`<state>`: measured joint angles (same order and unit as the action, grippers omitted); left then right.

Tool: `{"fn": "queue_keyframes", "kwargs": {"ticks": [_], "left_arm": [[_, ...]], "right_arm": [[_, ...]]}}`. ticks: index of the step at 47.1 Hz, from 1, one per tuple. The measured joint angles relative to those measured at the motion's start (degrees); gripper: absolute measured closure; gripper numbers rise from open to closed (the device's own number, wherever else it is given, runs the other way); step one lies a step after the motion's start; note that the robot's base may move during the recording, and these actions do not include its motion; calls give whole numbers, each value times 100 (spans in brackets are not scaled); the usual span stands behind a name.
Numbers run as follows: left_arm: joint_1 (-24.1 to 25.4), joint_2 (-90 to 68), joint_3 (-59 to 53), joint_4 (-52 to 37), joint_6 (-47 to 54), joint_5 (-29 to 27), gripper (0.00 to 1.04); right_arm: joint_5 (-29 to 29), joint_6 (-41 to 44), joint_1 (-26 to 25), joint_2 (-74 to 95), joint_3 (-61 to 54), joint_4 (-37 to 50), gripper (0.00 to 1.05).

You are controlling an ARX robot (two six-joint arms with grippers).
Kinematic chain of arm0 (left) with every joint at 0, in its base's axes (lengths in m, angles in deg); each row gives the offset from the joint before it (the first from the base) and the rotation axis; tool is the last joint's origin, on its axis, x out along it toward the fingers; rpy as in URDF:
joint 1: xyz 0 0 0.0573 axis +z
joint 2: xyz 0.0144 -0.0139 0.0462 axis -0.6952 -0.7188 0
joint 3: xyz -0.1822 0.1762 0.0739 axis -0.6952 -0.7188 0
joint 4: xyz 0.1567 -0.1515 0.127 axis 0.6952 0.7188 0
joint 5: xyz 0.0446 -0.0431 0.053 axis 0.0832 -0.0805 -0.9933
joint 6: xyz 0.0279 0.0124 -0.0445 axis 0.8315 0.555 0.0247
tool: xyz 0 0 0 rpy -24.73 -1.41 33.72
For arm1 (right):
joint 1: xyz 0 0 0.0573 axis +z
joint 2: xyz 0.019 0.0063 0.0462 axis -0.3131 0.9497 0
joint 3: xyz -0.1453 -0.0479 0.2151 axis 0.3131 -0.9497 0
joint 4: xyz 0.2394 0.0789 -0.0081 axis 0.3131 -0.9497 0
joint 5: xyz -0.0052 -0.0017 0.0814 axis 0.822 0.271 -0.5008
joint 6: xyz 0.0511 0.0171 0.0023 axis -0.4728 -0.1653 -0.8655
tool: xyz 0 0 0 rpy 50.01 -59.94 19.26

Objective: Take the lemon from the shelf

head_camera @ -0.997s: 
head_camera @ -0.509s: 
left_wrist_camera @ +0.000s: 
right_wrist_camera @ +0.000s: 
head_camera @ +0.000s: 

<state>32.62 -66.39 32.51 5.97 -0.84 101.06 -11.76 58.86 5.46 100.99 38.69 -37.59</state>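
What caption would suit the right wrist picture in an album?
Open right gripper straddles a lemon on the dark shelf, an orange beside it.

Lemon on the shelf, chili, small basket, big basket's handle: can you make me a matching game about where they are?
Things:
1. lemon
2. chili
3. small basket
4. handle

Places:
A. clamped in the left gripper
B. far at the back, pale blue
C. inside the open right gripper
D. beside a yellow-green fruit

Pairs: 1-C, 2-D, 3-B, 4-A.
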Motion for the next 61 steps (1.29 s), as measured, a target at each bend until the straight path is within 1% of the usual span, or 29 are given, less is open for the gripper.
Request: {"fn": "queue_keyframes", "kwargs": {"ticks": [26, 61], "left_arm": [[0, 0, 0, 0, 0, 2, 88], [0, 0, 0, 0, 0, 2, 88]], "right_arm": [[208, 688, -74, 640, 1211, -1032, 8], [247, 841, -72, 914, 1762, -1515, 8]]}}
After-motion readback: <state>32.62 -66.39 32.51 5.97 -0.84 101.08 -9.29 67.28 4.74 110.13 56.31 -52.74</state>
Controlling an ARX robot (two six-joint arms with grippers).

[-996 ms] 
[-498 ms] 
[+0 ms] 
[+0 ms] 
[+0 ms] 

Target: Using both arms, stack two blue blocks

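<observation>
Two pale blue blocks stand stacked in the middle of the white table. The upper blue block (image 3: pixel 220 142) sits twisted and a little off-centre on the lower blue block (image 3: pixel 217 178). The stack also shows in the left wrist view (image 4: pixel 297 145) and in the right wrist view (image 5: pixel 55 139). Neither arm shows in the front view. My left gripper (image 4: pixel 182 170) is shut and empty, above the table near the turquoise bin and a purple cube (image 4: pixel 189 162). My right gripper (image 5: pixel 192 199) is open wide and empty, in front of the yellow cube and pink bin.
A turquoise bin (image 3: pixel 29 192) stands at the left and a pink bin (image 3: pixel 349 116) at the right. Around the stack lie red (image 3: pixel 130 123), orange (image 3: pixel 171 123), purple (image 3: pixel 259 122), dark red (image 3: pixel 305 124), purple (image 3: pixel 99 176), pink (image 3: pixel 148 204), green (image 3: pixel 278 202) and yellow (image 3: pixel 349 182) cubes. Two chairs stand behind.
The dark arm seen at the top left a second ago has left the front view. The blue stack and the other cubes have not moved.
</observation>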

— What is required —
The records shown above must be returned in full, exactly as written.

— Result of the task —
`<state>`: measured joint angles (same order and unit as the action, grippers omitted); left then right.

Tool: `{"fn": "queue_keyframes", "kwargs": {"ticks": [_], "left_arm": [[_, ...]], "right_arm": [[_, ...]]}}`. ticks: index of the step at 47.1 Hz, from 1, one per tuple. The measured joint angles relative to those measured at the motion's start (degrees); gripper: absolute measured closure; gripper numbers rise from open to closed (the device's own number, wherever else it is given, runs the other way); step one lies a step after the motion's start; note that the robot's base may move during the recording, and these actions do not include its motion; calls give whole numbers, each value times 100 (spans in brackets are not scaled); the usual span stands behind a name.
Numbers run as follows: left_arm: joint_1 (-24.1 to 25.4), joint_2 (-90 to 68), joint_3 (-59 to 53), joint_4 (-52 to 37), joint_6 (-47 to 54), joint_5 (-29 to 27), gripper (0.00 to 1.04); right_arm: joint_5 (-29 to 29), joint_6 (-41 to 44), joint_1 (-26 to 25), joint_2 (-74 to 95), joint_3 (-61 to 54), joint_4 (-37 to 50), gripper (0.00 to 1.05).

You are controlling an ARX robot (two six-joint arms with grippers).
Kinematic chain of arm0 (left) with every joint at 0, in its base's axes (lengths in m, angles in deg); each row gives the offset from the joint before it (the first from the base) and the rotation axis; tool is the last joint's origin, on its axis, x out along it toward the fingers; rpy as in URDF:
joint 1: xyz 0 0 0.0573 axis +z
joint 2: xyz 0.0144 -0.0139 0.0462 axis -0.6952 -0.7188 0
joint 3: xyz -0.1822 0.1762 0.0739 axis -0.6952 -0.7188 0
joint 4: xyz 0.1567 -0.1515 0.127 axis 0.6952 0.7188 0
joint 5: xyz 0.0446 -0.0431 0.053 axis 0.0832 -0.0805 -0.9933
joint 6: xyz 0.0279 0.0124 -0.0445 axis 0.8315 0.555 0.0247
tool: xyz 0 0 0 rpy -24.73 -1.41 33.72
For arm1 (right):
joint 1: xyz 0 0 0.0573 axis +z
joint 2: xyz 0.019 0.0063 0.0462 axis -0.3131 0.9497 0
joint 3: xyz -0.1453 -0.0479 0.2151 axis 0.3131 -0.9497 0
joint 4: xyz 0.2394 0.0789 -0.0081 axis 0.3131 -0.9497 0
joint 5: xyz -0.0052 -0.0017 0.0814 axis 0.822 0.271 -0.5008
joint 6: xyz 0.0511 0.0171 0.0023 axis -0.4728 -0.1653 -0.8655
tool: xyz 0 0 0 rpy 50.01 -59.94 19.26

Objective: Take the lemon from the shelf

head_camera @ -0.997s: 
head_camera @ -0.509s: 
left_wrist_camera @ +0.000s: 
right_wrist_camera @ +0.000s: 
head_camera @ +0.000s: 

<state>32.62 -66.39 32.51 5.97 -0.84 101.06 -11.76 58.86 5.46 100.99 38.69 -37.59</state>
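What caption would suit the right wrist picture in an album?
Open right gripper straddles a lemon on the dark shelf, an orange beside it.

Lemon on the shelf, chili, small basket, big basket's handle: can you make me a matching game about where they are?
Things:
1. lemon
2. chili
3. small basket
4. handle

Places:
A. clamped in the left gripper
B. far at the back, pale blue
C. inside the open right gripper
D. beside a yellow-green fruit

Pairs: 1-C, 2-D, 3-B, 4-A.
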Motion for the next 61 steps (1.29 s), as measured, a target at each bend until the straight path is within 1% of the usual span, or 29 are given, less is open for the gripper.
Request: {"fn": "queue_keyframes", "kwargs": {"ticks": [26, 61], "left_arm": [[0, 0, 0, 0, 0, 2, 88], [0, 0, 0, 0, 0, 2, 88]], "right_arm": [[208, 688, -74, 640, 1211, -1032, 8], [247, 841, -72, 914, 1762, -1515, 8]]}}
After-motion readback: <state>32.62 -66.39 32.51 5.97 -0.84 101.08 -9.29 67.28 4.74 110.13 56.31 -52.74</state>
Controlling an ARX robot (two six-joint arms with grippers).

[-996 ms] 
[-498 ms] 
[+0 ms] 
[+0 ms] 
[+0 ms] 

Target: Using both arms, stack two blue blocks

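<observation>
Two pale blue blocks stand stacked in the middle of the white table. The upper blue block (image 3: pixel 220 142) sits twisted and a little off-centre on the lower blue block (image 3: pixel 217 178). The stack also shows in the left wrist view (image 4: pixel 297 145) and in the right wrist view (image 5: pixel 55 139). Neither arm shows in the front view. My left gripper (image 4: pixel 182 170) is shut and empty, above the table near the turquoise bin and a purple cube (image 4: pixel 189 162). My right gripper (image 5: pixel 192 199) is open wide and empty, in front of the yellow cube and pink bin.
A turquoise bin (image 3: pixel 29 192) stands at the left and a pink bin (image 3: pixel 349 116) at the right. Around the stack lie red (image 3: pixel 130 123), orange (image 3: pixel 171 123), purple (image 3: pixel 259 122), dark red (image 3: pixel 305 124), purple (image 3: pixel 99 176), pink (image 3: pixel 148 204), green (image 3: pixel 278 202) and yellow (image 3: pixel 349 182) cubes. Two chairs stand behind.
The dark arm seen at the top left a second ago has left the front view. The blue stack and the other cubes have not moved.
</observation>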

The answer to this exercise has been fully stated.